§ Task instructions
All the data beneath this line is to be reproduced exactly.

**** Records to use

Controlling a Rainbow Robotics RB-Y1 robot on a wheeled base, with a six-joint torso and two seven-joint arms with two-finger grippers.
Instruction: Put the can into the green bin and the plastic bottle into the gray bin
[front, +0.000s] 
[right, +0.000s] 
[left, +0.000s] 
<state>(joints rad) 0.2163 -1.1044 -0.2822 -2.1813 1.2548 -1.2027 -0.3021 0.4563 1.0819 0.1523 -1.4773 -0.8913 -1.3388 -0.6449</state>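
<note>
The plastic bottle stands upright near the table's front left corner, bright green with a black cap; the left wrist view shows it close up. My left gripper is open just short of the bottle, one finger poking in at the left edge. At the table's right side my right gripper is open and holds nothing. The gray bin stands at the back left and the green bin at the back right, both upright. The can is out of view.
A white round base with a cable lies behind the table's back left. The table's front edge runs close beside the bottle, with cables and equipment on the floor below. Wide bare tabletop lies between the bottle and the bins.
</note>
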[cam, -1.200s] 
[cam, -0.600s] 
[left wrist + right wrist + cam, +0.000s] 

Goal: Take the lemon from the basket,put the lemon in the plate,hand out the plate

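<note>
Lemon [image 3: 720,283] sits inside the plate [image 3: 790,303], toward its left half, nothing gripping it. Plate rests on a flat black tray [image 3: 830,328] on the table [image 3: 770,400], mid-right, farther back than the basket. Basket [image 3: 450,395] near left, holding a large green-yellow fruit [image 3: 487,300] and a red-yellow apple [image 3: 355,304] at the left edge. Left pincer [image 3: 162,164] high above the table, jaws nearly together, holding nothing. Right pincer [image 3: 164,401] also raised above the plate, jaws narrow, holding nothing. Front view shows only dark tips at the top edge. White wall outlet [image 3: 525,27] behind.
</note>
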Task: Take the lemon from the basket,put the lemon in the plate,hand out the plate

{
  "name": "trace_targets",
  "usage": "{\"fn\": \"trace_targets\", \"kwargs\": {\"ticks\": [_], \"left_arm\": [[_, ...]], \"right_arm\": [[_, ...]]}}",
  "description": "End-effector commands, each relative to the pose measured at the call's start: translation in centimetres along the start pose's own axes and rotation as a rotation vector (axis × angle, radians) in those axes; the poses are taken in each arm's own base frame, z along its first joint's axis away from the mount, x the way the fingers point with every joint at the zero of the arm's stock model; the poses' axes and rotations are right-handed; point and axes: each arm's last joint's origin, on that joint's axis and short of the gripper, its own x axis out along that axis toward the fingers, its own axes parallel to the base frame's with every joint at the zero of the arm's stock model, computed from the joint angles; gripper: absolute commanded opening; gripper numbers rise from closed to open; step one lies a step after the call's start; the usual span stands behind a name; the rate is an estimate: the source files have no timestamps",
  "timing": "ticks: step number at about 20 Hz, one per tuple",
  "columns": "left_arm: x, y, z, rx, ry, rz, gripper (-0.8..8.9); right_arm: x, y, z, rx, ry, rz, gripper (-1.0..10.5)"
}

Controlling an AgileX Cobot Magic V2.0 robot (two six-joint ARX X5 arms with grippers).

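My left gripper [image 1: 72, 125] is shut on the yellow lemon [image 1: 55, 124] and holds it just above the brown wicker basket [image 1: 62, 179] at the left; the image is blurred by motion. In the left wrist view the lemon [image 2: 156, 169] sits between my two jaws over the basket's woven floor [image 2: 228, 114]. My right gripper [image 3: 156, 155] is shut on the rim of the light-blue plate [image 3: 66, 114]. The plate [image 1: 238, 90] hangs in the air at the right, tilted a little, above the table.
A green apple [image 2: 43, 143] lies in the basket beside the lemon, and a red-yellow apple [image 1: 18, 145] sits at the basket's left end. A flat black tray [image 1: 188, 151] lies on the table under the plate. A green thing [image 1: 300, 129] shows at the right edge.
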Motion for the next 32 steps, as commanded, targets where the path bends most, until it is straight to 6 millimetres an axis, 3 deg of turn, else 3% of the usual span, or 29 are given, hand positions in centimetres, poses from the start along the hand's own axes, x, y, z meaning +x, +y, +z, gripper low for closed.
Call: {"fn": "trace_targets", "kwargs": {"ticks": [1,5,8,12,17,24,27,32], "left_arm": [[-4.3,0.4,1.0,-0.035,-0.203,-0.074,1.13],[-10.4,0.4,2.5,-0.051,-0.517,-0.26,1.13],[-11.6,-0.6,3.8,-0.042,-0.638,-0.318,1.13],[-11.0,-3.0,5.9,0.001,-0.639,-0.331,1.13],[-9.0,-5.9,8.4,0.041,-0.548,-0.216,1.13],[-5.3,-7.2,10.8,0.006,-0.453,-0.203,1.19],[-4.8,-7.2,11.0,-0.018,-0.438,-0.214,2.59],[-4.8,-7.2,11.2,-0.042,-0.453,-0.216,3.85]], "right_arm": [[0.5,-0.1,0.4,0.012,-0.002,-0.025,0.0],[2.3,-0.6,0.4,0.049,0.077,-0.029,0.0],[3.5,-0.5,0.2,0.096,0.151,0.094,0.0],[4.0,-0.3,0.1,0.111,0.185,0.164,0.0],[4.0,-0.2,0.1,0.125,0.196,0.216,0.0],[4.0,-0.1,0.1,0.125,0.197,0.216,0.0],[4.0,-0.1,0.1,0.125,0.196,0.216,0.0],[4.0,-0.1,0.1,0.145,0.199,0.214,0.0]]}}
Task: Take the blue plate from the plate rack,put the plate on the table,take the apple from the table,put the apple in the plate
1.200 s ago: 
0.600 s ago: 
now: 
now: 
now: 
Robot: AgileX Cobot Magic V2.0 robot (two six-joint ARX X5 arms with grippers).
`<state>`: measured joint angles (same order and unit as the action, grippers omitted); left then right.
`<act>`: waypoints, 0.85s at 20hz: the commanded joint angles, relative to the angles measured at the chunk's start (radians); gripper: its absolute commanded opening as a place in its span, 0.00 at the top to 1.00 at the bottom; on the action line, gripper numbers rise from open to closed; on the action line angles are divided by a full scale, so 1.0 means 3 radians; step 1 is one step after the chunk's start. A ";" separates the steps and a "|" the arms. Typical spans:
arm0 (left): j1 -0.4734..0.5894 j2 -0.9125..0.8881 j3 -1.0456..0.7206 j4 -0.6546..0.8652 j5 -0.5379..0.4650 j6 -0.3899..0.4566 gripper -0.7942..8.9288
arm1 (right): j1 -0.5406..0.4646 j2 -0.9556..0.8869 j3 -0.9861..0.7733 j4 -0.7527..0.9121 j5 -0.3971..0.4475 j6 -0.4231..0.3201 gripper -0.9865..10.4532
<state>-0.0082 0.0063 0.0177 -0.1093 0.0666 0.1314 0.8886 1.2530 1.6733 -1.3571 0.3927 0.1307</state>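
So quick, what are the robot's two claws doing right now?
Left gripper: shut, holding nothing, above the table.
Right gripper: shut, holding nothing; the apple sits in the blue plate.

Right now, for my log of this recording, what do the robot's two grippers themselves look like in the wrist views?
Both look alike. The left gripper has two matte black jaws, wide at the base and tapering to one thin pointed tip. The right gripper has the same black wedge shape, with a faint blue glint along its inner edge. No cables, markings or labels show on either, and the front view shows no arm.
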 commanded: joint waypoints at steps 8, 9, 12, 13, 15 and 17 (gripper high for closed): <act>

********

§ Output of the exercise
Controlling a Rainbow Robotics RB-Y1 robot on a wheeled base, with a six-joint torso and two seven-joint arms with two-finger grippers.
Instruction: Put the can into the green bin and the plastic bottle into the gray bin
[front, +0.000s] 
[right, +0.000s] 
[left, +0.000s] 
<state>(joints rad) 0.2163 -1.1044 -0.2822 -2.1813 1.2548 -1.2027 -0.3021 0.4563 1.0819 0.1523 -1.4773 -0.8913 -1.3388 -0.6449</state>
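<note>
The plastic bottle stands upright near the table's front left corner, bright green with a black cap; the left wrist view shows it close up. My left gripper is open just short of the bottle, one finger poking in at the left edge. At the table's right side my right gripper is open and holds nothing. The gray bin stands at the back left and the green bin at the back right, both upright. The can is out of view.
A white round base with a cable lies behind the table's back left. The table's front edge runs close beside the bottle, with cables and equipment on the floor below. Wide bare tabletop lies between the bottle and the bins.
</note>
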[cam, -1.200s] 
[cam, -0.600s] 
[left wrist + right wrist + cam, +0.000s] 

Goal: Take the lemon from the basket,put the lemon in the plate,hand out the plate

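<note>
Lemon [image 3: 720,283] sits inside the plate [image 3: 790,303], toward its left half, nothing gripping it. Plate rests on a flat black tray [image 3: 830,328] on the table [image 3: 770,400], mid-right, farther back than the basket. Basket [image 3: 450,395] near left, holding a large green-yellow fruit [image 3: 487,300] and a red-yellow apple [image 3: 355,304] at the left edge. Left pincer [image 3: 162,164] high above the table, jaws nearly together, holding nothing. Right pincer [image 3: 164,401] also raised above the plate, jaws narrow, holding nothing. Front view shows only dark tips at the top edge. White wall outlet [image 3: 525,27] behind.
</note>
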Task: Take the lemon from the basket,put the lemon in the plate,hand out the plate

{
  "name": "trace_targets",
  "usage": "{\"fn\": \"trace_targets\", \"kwargs\": {\"ticks\": [_], \"left_arm\": [[_, ...]], \"right_arm\": [[_, ...]]}}",
  "description": "End-effector commands, each relative to the pose measured at the call's start: translation in centimetres along the start pose's own axes and rotation as a rotation vector (axis × angle, radians) in those axes; the poses are taken in each arm's own base frame, z along its first joint's axis away from the mount, x the way the fingers point with every joint at the zero of the arm's stock model; the poses' axes and rotations are right-handed; point and axes: each arm's last joint's origin, on that joint's axis and short of the gripper, its own x axis out along that axis toward the fingers, its own axes parallel to the base frame's with every joint at the zero of the arm's stock model, computed from the joint angles; gripper: absolute commanded opening; gripper numbers rise from closed to open; step one lies a step after the call's start; the usual span stands behind a name; the rate is an estimate: the source files have no timestamps",
  "timing": "ticks: step number at about 20 Hz, one per tuple",
  "columns": "left_arm: x, y, z, rx, ry, rz, gripper (-0.8..8.9); right_arm: x, y, z, rx, ry, rz, gripper (-1.0..10.5)"
}

Controlling an AgileX Cobot Magic V2.0 robot (two six-joint ARX X5 arms with grippers).

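My left gripper [image 1: 72, 125] is shut on the yellow lemon [image 1: 55, 124] and holds it just above the brown wicker basket [image 1: 62, 179] at the left; the image is blurred by motion. In the left wrist view the lemon [image 2: 156, 169] sits between my two jaws over the basket's woven floor [image 2: 228, 114]. My right gripper [image 3: 156, 155] is shut on the rim of the light-blue plate [image 3: 66, 114]. The plate [image 1: 238, 90] hangs in the air at the right, tilted a little, above the table.
A green apple [image 2: 43, 143] lies in the basket beside the lemon, and a red-yellow apple [image 1: 18, 145] sits at the basket's left end. A flat black tray [image 1: 188, 151] lies on the table under the plate. A green thing [image 1: 300, 129] shows at the right edge.
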Motion for the next 32 steps, as commanded, targets where the path bends most, until it is straight to 6 millimetres an axis, 3 deg of turn, else 3% of the usual span, or 29 are given, hand positions in centimetres, poses from the start along the hand's own axes, x, y, z meaning +x, +y, +z, gripper low for closed.
Call: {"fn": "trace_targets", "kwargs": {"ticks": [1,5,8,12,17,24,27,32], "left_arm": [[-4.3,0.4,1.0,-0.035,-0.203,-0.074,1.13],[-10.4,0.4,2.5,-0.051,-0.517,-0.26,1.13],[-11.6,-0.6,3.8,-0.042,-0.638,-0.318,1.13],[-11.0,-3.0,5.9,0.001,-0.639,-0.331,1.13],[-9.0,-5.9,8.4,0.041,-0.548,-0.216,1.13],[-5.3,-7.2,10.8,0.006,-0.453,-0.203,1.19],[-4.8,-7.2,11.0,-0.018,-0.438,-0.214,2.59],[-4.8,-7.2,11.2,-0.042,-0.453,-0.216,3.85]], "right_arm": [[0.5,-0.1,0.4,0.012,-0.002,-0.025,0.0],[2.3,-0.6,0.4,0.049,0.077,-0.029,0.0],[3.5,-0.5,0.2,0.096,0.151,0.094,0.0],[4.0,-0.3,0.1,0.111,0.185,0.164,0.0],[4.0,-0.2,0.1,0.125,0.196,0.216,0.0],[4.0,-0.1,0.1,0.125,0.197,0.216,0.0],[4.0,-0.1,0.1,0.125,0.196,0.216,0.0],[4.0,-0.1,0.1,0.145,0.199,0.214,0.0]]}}
Task: Take the blue plate from the plate rack,put the plate on the table,take the apple from the table,put the apple in the plate
1.200 s ago: 
0.600 s ago: 
now: 
now: 
now: 
Robot: AgileX Cobot Magic V2.0 robot (two six-joint ARX X5 arms with grippers).
`<state>`: measured joint angles (same order and unit as the action, grippers omitted); left then right.
`<act>`: waypoints, 0.85s at 20hz: the commanded joint angles, relative to the angles measured at the chunk's start (radians); gripper: its absolute commanded opening as a place in its span, 0.00 at the top to 1.00 at the bottom; on the action line, gripper numbers rise from open to closed; on the action line angles are divided by a full scale, so 1.0 means 3 radians; step 1 is one step after the chunk's start. A ";" separates the steps and a "|" the arms. Typical spans:
arm0 (left): j1 -0.4734..0.5894 j2 -0.9125..0.8881 j3 -1.0456..0.7206 j4 -0.6546..0.8652 j5 -0.5379..0.4650 j6 -0.3899..0.4566 gripper -0.7942..8.9288
arm1 (right): j1 -0.5406..0.4646 j2 -0.9556..0.8869 j3 -0.9861..0.7733 j4 -0.7527..0.9121 j5 -0.3971..0.4475 j6 -0.4231..0.3201 gripper -0.9865..10.4532
<state>-0.0082 0.0063 0.0177 -0.1093 0.0666 0.1314 0.8886 1.2530 1.6733 -1.3571 0.3927 0.1307</state>
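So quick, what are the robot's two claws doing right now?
Left gripper: shut, holding nothing, above the table.
Right gripper: shut, holding nothing; the apple sits in the blue plate.

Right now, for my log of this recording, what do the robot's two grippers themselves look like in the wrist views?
Both look alike. The left gripper has two matte black jaws, wide at the base and tapering to one thin pointed tip. The right gripper has the same black wedge shape, with a faint blue glint along its inner edge. No cables, markings or labels show on either, and the front view shows no arm.
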 commanded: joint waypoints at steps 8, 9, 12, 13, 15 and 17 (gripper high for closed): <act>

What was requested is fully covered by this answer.